**Exercise objective**: Only one stretch of the data below should be repeated: the lines from the line containing "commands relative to" through the line containing "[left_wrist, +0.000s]", inclusive, exactly as they are.

**Exercise input**:
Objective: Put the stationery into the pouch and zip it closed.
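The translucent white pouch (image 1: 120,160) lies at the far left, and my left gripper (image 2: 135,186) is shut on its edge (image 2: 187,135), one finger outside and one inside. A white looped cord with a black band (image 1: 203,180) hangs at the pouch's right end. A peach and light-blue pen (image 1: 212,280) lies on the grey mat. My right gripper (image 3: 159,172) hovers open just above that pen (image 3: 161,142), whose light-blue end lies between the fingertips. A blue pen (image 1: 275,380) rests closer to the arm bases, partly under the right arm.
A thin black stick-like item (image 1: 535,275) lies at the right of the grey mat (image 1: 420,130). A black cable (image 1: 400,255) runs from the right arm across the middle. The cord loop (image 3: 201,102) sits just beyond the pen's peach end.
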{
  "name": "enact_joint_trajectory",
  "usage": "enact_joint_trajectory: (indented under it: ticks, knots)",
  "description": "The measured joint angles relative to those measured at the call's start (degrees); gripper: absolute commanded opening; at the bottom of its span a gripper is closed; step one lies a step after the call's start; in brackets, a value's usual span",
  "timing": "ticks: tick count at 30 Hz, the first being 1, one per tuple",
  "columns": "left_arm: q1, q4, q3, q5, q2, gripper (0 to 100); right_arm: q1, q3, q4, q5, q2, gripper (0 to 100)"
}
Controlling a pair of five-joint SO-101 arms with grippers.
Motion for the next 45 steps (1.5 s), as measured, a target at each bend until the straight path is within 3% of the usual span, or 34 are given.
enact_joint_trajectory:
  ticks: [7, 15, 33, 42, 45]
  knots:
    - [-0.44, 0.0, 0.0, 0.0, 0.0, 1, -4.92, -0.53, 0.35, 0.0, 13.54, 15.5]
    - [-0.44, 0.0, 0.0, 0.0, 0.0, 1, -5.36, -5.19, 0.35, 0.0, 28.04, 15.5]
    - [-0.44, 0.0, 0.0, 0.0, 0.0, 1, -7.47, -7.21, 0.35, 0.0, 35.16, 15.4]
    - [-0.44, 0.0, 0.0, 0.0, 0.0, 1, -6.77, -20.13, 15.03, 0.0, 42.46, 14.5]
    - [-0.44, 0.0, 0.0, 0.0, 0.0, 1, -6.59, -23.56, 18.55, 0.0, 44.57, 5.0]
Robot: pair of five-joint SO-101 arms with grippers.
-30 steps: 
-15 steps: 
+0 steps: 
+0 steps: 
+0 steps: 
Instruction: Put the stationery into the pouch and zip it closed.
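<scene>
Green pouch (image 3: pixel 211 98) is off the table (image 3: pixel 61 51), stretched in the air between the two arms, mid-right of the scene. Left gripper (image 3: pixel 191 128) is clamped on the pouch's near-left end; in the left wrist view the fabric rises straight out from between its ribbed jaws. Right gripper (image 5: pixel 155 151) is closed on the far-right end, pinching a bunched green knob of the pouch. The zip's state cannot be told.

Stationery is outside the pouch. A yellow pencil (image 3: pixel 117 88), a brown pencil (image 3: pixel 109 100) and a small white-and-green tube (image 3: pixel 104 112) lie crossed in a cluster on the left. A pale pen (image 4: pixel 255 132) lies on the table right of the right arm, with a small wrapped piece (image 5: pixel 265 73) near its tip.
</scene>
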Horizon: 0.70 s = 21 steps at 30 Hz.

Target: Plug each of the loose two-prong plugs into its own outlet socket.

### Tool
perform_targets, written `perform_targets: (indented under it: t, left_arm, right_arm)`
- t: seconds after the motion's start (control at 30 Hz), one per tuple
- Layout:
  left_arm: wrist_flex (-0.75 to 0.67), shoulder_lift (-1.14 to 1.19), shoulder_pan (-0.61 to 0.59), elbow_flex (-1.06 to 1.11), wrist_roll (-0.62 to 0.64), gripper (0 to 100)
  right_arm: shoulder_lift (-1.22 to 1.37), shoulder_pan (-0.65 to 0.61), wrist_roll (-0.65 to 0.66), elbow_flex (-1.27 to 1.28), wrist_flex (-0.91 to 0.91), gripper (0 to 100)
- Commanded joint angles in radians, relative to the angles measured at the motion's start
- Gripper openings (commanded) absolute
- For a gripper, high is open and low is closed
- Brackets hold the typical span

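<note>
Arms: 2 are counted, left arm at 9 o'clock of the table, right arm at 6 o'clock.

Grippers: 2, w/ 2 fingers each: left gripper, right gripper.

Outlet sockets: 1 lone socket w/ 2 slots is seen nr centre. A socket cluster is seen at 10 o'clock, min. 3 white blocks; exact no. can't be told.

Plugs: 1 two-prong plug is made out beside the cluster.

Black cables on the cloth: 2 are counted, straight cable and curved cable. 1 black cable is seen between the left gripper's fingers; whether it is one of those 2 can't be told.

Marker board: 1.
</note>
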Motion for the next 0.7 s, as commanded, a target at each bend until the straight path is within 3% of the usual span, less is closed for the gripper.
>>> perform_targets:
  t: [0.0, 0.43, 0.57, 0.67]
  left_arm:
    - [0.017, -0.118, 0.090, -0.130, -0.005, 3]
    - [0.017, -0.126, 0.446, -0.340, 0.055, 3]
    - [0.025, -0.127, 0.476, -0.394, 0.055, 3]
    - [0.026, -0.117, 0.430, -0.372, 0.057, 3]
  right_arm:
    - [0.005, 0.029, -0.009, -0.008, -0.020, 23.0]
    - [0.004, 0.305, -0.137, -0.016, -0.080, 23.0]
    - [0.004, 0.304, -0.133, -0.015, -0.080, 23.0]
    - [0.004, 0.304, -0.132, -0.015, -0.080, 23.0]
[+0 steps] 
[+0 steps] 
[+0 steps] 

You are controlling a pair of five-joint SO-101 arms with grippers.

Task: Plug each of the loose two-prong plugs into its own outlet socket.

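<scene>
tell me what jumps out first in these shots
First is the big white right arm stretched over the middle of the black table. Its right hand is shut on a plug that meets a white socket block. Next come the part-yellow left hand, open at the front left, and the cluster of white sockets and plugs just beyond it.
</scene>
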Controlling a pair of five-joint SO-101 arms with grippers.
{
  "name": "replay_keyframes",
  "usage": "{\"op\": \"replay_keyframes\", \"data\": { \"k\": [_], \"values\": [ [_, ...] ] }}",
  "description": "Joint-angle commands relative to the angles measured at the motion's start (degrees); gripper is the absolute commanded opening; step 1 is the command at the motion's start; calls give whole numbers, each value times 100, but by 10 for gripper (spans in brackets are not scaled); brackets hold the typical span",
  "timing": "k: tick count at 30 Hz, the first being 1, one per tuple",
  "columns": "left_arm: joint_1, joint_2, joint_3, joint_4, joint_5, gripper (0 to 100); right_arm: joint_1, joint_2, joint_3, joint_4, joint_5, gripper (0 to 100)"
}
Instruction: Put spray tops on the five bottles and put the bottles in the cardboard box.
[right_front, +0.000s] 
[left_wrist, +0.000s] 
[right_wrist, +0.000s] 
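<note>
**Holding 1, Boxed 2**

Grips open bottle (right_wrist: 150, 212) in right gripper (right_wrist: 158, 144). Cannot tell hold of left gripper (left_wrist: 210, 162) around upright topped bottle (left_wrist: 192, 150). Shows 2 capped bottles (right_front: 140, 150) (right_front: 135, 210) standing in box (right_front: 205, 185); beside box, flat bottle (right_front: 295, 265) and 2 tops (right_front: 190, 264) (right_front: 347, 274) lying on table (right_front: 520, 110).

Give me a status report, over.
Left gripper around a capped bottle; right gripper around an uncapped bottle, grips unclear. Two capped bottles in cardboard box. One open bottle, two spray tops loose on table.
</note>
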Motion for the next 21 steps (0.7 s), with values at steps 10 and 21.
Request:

**Expected output**:
  "description": "Joint-angle commands relative to the angles measured at the motion's start (degrees); gripper is the absolute commanded opening; step 1 is the command at the motion's start; calls give whole numbers, each value times 100, but by 10 for gripper (spans in brackets are not scaled); brackets hold the typical span",
  "timing": "k: tick count at 30 Hz, the first being 1, one per tuple",
  "columns": "left_arm: joint_1, joint_2, joint_3, joint_4, joint_5, gripper (0 to 100); right_arm: joint_1, joint_2, joint_3, joint_4, joint_5, gripper (0 to 100)"
}
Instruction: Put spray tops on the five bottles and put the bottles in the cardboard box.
[right_front, +0.000s] 
[left_wrist, +0.000s] 

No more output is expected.